Avete mai pensato al significato di queste due parole?
Potrebbe sembrare sciocco da dire, ma è diverso da ciò che crediamo.
Dispiacere, nel linguaggio comune  dovrebbe stare a significare che, il soggetto che si dispiace di qualcosa, si è immedesimato nella situazione dolente di qualcuno e prova gli stessi sentimenti di tristezza.

Ma la verità è che diciamo spesso e volentieri " mi dispiace ", ma sono poche le volte in cui ci mettiamo nei panni di quella persona e addirittura sono rarissime quelle in cui riusciamo a provare la sua stessa angoscia.

Rare se non inesistenti.
Eppure lo diciamo sempre e lo dissi anche io.
Con la sola differenza che provavo veramente le sue emozioni. 

Sapevo cosa significasse soffrire a causa della propria famiglia, sapevo cosa volesse dire portare sulle spalle un peso enorme.
Ingombrante e logorante.
A tratti persino capace di spingerti con violenza a terra.

Eppure avevo imparato una cosa, tutte le volte in cui ero stata gettata al suolo da un qualche evento burrascoso della mia vita, in realtà,  ero stata piantata in un terreno che mi aveva permesso di ricrescere.
Non sempre è un male cadere.

Pensate ai semi caduti per terra che vengono a trovarsi in un terreno fertile, sono caduti, è vero, ma in realtà sono stati seminati e quella è la loro rinascita.

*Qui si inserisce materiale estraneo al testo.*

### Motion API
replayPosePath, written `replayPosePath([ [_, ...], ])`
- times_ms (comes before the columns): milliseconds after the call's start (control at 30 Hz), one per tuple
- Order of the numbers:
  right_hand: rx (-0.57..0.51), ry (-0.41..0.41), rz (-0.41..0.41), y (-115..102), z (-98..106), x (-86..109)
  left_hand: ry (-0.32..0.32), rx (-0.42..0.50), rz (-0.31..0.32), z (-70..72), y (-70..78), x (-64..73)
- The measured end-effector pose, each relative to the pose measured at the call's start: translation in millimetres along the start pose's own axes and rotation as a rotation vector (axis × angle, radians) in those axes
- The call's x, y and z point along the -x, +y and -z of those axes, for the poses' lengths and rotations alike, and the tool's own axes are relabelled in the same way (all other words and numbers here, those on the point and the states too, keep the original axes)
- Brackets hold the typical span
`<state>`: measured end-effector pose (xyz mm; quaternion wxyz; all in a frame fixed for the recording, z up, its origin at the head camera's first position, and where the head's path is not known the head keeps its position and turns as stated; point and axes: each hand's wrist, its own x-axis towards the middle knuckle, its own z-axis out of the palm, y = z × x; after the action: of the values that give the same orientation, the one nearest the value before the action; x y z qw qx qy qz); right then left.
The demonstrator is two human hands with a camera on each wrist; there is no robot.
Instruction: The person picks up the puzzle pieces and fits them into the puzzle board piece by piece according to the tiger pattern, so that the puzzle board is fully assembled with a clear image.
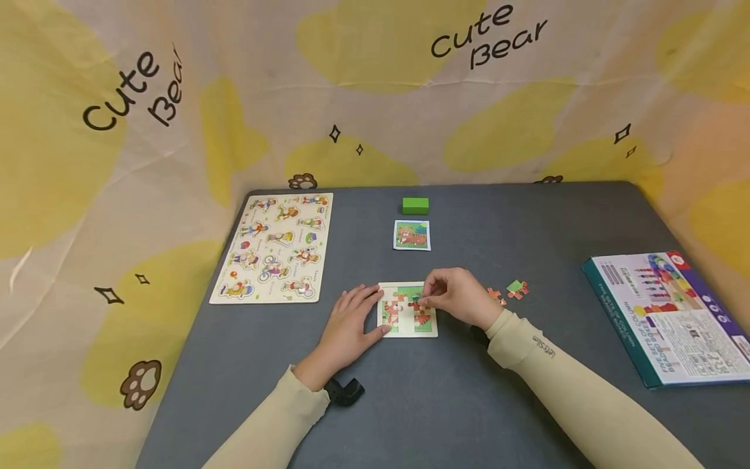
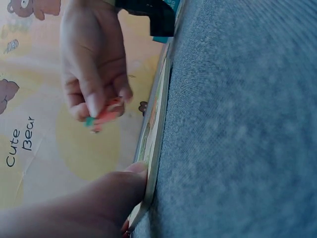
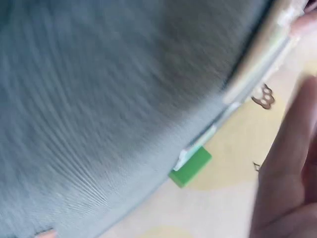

Eppure ogni volta che si va giù,  ogni volta che si cede alla forza di gravità,  vorremmo solo qualcuno che ci tendesse la mano perché è difficile vedere il bicchiere mezzo pieno della situazione.

E questo feci io.

Mi sedetti a terra e lo abbracciai. Gli feci sentire tutto l'affetto che ero in grado di dimostrargli, tutto l'amore e l' appoggio di cui nemmeno sapevo di disporre.

Con Christian stavo scomparendo, la vecchia me, lasciava spazio ad una Antonella diversa e che non mi dispiaceva.

Mi venne spontaneo chiedermi, se non avessi passato tutto l' inferno che mi è toccato, sarei mai stata così? Probabilmente no: quei semi sparsi al suolo avevano dato buoni frutti.

Fu molto inaspettato il gesto che seguì: Christian prese il mio viso fra le mani e iniziò a baciarmi.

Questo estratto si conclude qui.